YOUR TASK:
Your task is to output the listing exactly, leaving every image out.
[[ DATA, beginning ]]
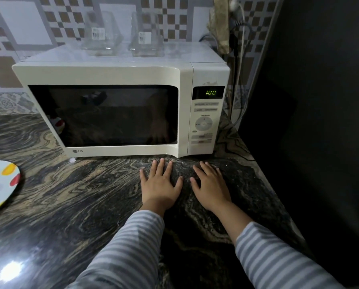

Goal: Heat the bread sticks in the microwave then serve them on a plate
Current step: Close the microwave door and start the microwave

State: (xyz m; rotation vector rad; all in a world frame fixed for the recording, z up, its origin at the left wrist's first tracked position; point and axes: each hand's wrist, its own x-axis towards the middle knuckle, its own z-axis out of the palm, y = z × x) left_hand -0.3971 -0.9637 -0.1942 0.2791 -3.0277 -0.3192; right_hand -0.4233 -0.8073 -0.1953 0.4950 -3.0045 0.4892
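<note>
With the cream-white boxy microwave (pixel 120 105) shut and showing 1:00, left hand (pixel 161 184) and right hand (pixel 211 187) lie flat, fingers spread, on the dark marbled surface (pixel 74 195). Guessing start button's next.

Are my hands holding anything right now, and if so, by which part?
Nothing is held. The left hand and right hand lie flat, fingers spread, on the counter before the microwave.

Left hand (pixel 161 185), right hand (pixel 211 187) flat on counter (pixel 80 195); microwave (pixel 120 76) door closed, display 1:00.
</note>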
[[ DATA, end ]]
EXERCISE OUTPUT:
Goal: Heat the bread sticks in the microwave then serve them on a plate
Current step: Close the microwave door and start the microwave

State: (xyz m; rotation vector rad; all in a world frame fixed for the recording, z up, its origin at the left wrist's first tracked position; point and axes: each hand's wrist, its own x-axis towards the middle knuckle, its own z-axis out of the palm, y = z × x) left_hand -0.3971 -0.9637 -0.1942 0.2791 -3.0277 -0.3192; right_hand -0.4233 -0.8073 -0.1953 0.4950 -3.0045 0.4892
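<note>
With the cream-white boxy microwave (pixel 120 105) shut and showing 1:00, left hand (pixel 161 184) and right hand (pixel 211 187) lie flat, fingers spread, on the dark marbled surface (pixel 74 195). Guessing start button's next.

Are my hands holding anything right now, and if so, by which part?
Nothing is held. The left hand and right hand lie flat, fingers spread, on the counter before the microwave.

Left hand (pixel 161 185), right hand (pixel 211 187) flat on counter (pixel 80 195); microwave (pixel 120 76) door closed, display 1:00.
</note>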

There is no more to the output.